§ AIM OF THE TASK: Wherever a line in the material contains the word "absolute", copy that line.

§ GIVEN DATA:
BEGIN

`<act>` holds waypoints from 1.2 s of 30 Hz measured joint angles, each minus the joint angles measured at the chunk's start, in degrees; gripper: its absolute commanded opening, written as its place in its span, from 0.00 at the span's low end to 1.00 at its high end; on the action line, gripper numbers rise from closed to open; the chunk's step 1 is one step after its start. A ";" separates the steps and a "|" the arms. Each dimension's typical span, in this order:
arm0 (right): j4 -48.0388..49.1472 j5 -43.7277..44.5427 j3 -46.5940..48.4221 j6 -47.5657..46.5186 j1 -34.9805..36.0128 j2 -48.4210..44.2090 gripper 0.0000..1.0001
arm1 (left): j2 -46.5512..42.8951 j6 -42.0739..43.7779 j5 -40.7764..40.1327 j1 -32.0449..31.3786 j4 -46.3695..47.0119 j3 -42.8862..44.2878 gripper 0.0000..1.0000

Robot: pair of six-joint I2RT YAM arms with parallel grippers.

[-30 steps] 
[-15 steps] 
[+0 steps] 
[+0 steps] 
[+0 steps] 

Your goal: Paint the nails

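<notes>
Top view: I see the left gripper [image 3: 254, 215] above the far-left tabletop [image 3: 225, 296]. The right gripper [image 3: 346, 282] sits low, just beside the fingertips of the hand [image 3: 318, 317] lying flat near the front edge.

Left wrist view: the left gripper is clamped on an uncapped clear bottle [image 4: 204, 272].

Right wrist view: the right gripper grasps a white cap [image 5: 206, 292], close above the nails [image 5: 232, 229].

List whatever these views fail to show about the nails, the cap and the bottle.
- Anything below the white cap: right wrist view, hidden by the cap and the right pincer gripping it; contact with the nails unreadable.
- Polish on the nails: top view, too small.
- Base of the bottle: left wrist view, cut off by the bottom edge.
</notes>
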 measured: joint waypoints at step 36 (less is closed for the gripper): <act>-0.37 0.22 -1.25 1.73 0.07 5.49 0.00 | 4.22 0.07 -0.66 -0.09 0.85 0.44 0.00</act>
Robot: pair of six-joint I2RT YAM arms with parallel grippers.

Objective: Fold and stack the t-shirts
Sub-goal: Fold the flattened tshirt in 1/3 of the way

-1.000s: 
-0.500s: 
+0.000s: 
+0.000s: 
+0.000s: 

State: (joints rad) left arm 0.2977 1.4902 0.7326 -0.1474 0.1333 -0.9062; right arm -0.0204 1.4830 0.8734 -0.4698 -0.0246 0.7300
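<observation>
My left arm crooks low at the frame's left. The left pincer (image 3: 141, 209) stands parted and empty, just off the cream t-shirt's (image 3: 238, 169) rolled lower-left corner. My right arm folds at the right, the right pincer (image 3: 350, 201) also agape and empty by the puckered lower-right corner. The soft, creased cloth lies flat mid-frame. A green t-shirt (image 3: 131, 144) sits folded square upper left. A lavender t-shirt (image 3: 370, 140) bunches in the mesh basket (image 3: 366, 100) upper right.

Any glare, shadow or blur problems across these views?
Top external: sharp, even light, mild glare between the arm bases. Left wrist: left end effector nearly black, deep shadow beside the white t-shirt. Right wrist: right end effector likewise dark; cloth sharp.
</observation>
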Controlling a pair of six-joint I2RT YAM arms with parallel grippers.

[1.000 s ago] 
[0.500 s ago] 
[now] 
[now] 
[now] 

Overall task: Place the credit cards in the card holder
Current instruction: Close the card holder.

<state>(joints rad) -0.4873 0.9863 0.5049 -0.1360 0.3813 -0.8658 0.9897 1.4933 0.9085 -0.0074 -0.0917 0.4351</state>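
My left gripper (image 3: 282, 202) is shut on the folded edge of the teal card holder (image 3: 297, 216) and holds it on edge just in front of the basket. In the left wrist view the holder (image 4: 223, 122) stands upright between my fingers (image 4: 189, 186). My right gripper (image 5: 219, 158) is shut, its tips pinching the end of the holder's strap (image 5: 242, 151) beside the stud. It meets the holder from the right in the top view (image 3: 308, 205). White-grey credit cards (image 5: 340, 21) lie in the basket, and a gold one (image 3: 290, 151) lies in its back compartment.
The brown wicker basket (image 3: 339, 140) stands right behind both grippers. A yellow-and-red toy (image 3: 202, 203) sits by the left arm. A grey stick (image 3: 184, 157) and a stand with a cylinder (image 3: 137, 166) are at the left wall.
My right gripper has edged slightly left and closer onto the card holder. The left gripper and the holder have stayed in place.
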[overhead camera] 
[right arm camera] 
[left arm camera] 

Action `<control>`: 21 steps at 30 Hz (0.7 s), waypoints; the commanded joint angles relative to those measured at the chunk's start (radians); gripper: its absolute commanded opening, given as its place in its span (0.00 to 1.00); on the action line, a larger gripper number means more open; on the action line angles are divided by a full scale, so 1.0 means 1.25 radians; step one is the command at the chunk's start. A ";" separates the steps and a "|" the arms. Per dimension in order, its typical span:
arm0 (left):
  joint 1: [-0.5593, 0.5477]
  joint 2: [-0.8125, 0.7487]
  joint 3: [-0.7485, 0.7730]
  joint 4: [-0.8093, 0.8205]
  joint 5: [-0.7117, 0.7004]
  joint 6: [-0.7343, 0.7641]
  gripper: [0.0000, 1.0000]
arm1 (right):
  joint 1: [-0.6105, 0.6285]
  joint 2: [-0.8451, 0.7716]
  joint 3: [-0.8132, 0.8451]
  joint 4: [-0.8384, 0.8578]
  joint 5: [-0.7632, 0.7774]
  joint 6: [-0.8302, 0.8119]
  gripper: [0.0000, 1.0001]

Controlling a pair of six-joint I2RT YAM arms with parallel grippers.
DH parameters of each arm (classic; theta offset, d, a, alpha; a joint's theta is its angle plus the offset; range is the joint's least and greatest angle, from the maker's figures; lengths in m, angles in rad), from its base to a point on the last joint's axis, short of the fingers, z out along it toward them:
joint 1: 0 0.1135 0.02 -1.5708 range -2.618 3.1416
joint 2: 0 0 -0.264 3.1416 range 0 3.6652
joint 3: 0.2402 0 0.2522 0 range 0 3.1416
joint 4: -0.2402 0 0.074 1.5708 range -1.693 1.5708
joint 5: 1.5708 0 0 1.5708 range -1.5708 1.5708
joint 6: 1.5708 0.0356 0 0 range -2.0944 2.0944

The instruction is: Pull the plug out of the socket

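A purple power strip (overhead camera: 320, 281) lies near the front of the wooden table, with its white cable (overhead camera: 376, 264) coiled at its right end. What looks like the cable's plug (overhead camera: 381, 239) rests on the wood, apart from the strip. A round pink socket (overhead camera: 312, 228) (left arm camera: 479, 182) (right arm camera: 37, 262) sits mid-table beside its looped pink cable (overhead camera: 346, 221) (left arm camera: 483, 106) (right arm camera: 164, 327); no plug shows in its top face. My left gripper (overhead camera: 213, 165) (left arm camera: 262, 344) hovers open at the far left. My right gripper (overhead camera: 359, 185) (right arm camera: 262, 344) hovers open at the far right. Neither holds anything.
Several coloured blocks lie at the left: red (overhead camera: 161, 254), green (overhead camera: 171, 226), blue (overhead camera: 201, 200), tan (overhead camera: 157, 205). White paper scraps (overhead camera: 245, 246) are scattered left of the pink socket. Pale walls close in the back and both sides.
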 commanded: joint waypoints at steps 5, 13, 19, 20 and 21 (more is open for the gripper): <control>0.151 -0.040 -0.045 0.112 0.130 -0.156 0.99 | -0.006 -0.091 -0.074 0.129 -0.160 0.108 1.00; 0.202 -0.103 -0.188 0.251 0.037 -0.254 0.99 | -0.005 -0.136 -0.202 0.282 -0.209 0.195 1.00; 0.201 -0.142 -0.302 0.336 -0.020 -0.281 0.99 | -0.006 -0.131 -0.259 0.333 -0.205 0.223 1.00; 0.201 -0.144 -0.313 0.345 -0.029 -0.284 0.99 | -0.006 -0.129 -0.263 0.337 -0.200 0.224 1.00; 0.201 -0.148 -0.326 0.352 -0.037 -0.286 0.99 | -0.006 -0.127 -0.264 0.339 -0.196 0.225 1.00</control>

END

§ YOUR RESPONSE:
`<act>` holds waypoints from 1.2 s of 30 Hz measured joint angles, each minus the joint angles measured at the chunk's start, in degrees; gripper: its absolute commanded opening, written as its place in its span, from 0.00 at the span's low end to 1.00 at its high end; on the action line, gripper numbers rise from closed to open; the chunk's step 1 is one step after its start. A ";" separates the steps and a "|" the arms. Each dimension's typical span, in this order:
Action `<control>`: 21 steps at 30 Hz (0.7 s), waypoints; the commanded joint angles relative to those measured at the chunk's start (radians); gripper: its absolute commanded opening, given as its place in its span (0.00 to 1.00); on the action line, a larger gripper number means more open; on the action line angles are divided by a full scale, so 1.0 means 1.25 radians; step one is the command at the chunk's start. A ";" separates the steps and a "|" the arms. Per dimension in order, its typical span:

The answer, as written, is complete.